START Information shown

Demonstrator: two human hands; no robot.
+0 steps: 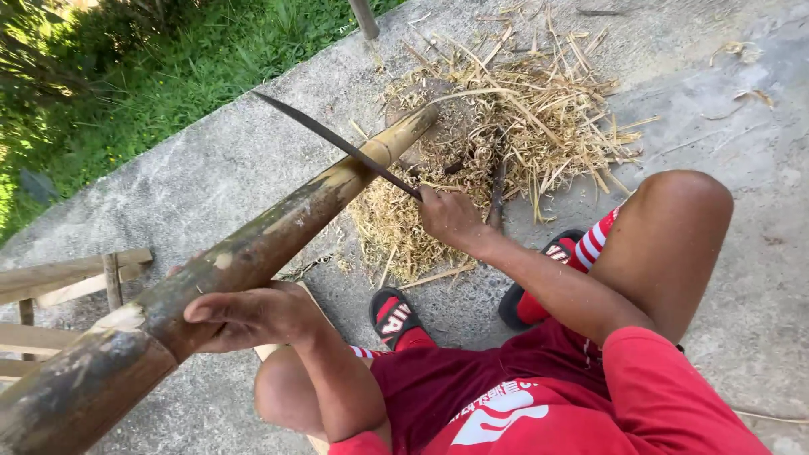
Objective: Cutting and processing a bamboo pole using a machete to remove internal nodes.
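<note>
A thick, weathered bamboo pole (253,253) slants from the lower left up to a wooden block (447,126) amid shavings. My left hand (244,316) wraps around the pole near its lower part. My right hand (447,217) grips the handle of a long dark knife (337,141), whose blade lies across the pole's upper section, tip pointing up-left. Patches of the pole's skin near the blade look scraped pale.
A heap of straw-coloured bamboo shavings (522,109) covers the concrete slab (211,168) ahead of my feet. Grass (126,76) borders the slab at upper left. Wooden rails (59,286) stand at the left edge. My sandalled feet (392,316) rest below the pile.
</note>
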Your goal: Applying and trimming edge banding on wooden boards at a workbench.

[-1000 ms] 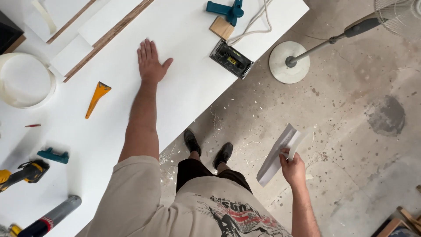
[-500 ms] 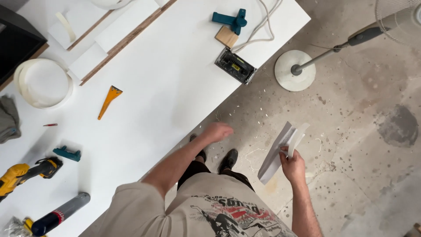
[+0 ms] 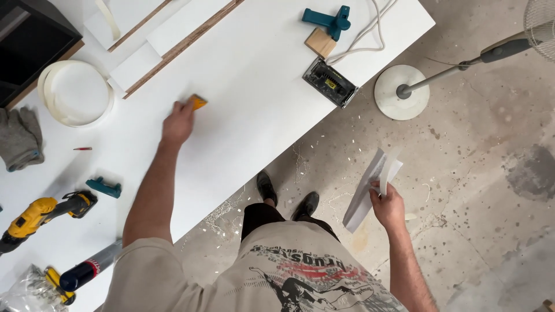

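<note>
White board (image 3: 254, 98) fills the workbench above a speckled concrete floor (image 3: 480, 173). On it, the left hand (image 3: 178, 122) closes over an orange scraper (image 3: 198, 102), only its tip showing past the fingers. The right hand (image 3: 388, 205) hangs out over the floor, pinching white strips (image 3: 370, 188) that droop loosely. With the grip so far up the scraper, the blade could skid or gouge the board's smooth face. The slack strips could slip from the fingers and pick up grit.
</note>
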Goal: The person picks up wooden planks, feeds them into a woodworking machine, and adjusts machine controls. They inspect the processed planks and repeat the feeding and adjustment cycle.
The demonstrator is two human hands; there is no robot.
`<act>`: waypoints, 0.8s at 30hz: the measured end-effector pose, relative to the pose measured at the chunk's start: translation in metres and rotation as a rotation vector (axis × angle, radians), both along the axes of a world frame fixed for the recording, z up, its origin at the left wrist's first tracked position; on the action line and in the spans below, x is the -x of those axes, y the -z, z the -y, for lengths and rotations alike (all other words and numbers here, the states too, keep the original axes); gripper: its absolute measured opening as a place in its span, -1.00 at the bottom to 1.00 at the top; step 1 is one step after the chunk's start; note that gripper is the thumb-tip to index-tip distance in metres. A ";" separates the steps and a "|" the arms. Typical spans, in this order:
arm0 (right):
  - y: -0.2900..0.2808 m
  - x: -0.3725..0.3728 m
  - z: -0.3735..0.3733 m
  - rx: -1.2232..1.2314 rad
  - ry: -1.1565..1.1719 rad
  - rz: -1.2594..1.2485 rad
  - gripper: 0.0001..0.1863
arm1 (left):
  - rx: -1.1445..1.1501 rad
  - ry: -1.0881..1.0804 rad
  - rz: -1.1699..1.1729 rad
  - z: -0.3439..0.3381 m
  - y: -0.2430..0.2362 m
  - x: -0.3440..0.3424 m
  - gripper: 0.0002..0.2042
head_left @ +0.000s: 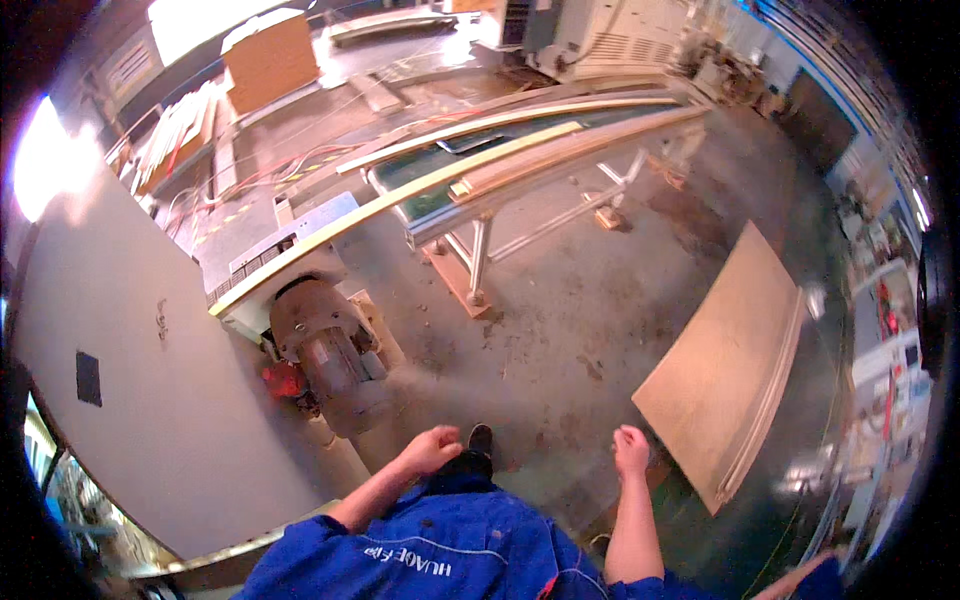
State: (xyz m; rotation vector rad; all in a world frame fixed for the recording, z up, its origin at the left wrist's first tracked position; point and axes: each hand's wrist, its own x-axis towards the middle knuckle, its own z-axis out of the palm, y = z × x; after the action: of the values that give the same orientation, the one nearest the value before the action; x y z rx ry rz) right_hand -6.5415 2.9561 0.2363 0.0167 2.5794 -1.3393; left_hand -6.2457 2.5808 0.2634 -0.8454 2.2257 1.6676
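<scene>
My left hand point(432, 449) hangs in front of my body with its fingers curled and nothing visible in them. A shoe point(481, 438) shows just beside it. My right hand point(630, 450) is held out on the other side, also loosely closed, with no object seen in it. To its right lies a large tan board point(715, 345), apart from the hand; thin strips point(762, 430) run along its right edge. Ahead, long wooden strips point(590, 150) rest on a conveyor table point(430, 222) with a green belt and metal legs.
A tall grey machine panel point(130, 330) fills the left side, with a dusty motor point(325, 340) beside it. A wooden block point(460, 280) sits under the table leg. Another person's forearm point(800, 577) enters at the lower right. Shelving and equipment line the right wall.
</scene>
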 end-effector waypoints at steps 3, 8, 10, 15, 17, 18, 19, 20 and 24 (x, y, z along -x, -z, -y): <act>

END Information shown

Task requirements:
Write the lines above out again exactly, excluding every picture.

Answer for the task:
Demonstrator: two human hands; no robot.
+0 steps: 
Objective: Cutting and processing a bamboo pole using a machete to remove internal nodes.
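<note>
A thick, weathered bamboo pole (253,253) slants from the lower left up to a wooden block (447,126) amid shavings. My left hand (244,316) wraps around the pole near its lower part. My right hand (447,217) grips the handle of a long dark knife (337,141), whose blade lies across the pole's upper section, tip pointing up-left. Patches of the pole's skin near the blade look scraped pale.
A heap of straw-coloured bamboo shavings (522,109) covers the concrete slab (211,168) ahead of my feet. Grass (126,76) borders the slab at upper left. Wooden rails (59,286) stand at the left edge. My sandalled feet (392,316) rest below the pile.
</note>
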Your goal: Applying and trimming edge banding on wooden boards at a workbench.

[-1000 ms] 
[-500 ms] 
[+0 ms] 

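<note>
White board (image 3: 254, 98) fills the workbench above a speckled concrete floor (image 3: 480, 173). On it, the left hand (image 3: 178, 122) closes over an orange scraper (image 3: 198, 102), only its tip showing past the fingers. The right hand (image 3: 388, 205) hangs out over the floor, pinching white strips (image 3: 370, 188) that droop loosely. With the grip so far up the scraper, the blade could skid or gouge the board's smooth face. The slack strips could slip from the fingers and pick up grit.
</note>
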Goal: The person picks up wooden planks, feeds them into a woodworking machine, and adjusts machine controls. They inspect the processed planks and repeat the feeding and adjustment cycle.
The demonstrator is two human hands; there is no robot.
`<act>`: waypoints, 0.8s at 30hz: the measured end-effector pose, relative to the pose measured at the chunk's start: translation in metres and rotation as a rotation vector (axis × angle, radians), both along the axes of a world frame fixed for the recording, z up, its origin at the left wrist's first tracked position; on the action line and in the spans below, x is the -x of those axes, y the -z, z the -y, for lengths and rotations alike (all other words and numbers here, the states too, keep the original axes); gripper: its absolute measured opening as a place in its span, -1.00 at the bottom to 1.00 at the top; step 1 is one step after the chunk's start; note that gripper is the thumb-tip to index-tip distance in metres. A ";" separates the steps and a "|" the arms. Typical spans, in this order:
arm0 (right):
  - y: -0.2900..0.2808 m
  - x: -0.3725..0.3728 m
  - z: -0.3735..0.3733 m
  - rx: -1.2232..1.2314 rad
  - ry: -1.1565..1.1719 rad
  - rz: -1.2594..1.2485 rad
  - gripper: 0.0001..0.1863
arm1 (left):
  - rx: -1.1445..1.1501 rad
  - ry: -1.0881..1.0804 rad
  - rz: -1.1699..1.1729 rad
  - z: -0.3439..0.3381 m
  - y: -0.2430..0.2362 m
  - x: -0.3440..0.3424 m
  - gripper: 0.0002..0.2042
head_left @ +0.000s: 
State: (xyz m; rotation vector rad; all in a world frame fixed for the recording, z up, its origin at the left wrist's first tracked position; point and axes: each hand's wrist, its own x-axis towards the middle knuckle, its own z-axis out of the palm, y = z × x; after the action: of the values that give the same orientation, the one nearest the value before the action; x y z rx ry rz) right_hand -6.5415 2.9561 0.2363 0.0167 2.5794 -1.3393; left_hand -6.2457 2.5808 0.2634 -0.8454 2.2257 1.6676
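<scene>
My left hand point(432, 449) hangs in front of my body with its fingers curled and nothing visible in them. A shoe point(481, 438) shows just beside it. My right hand point(630, 450) is held out on the other side, also loosely closed, with no object seen in it. To its right lies a large tan board point(715, 345), apart from the hand; thin strips point(762, 430) run along its right edge. Ahead, long wooden strips point(590, 150) rest on a conveyor table point(430, 222) with a green belt and metal legs.
A tall grey machine panel point(130, 330) fills the left side, with a dusty motor point(325, 340) beside it. A wooden block point(460, 280) sits under the table leg. Another person's forearm point(800, 577) enters at the lower right. Shelving and equipment line the right wall.
</scene>
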 end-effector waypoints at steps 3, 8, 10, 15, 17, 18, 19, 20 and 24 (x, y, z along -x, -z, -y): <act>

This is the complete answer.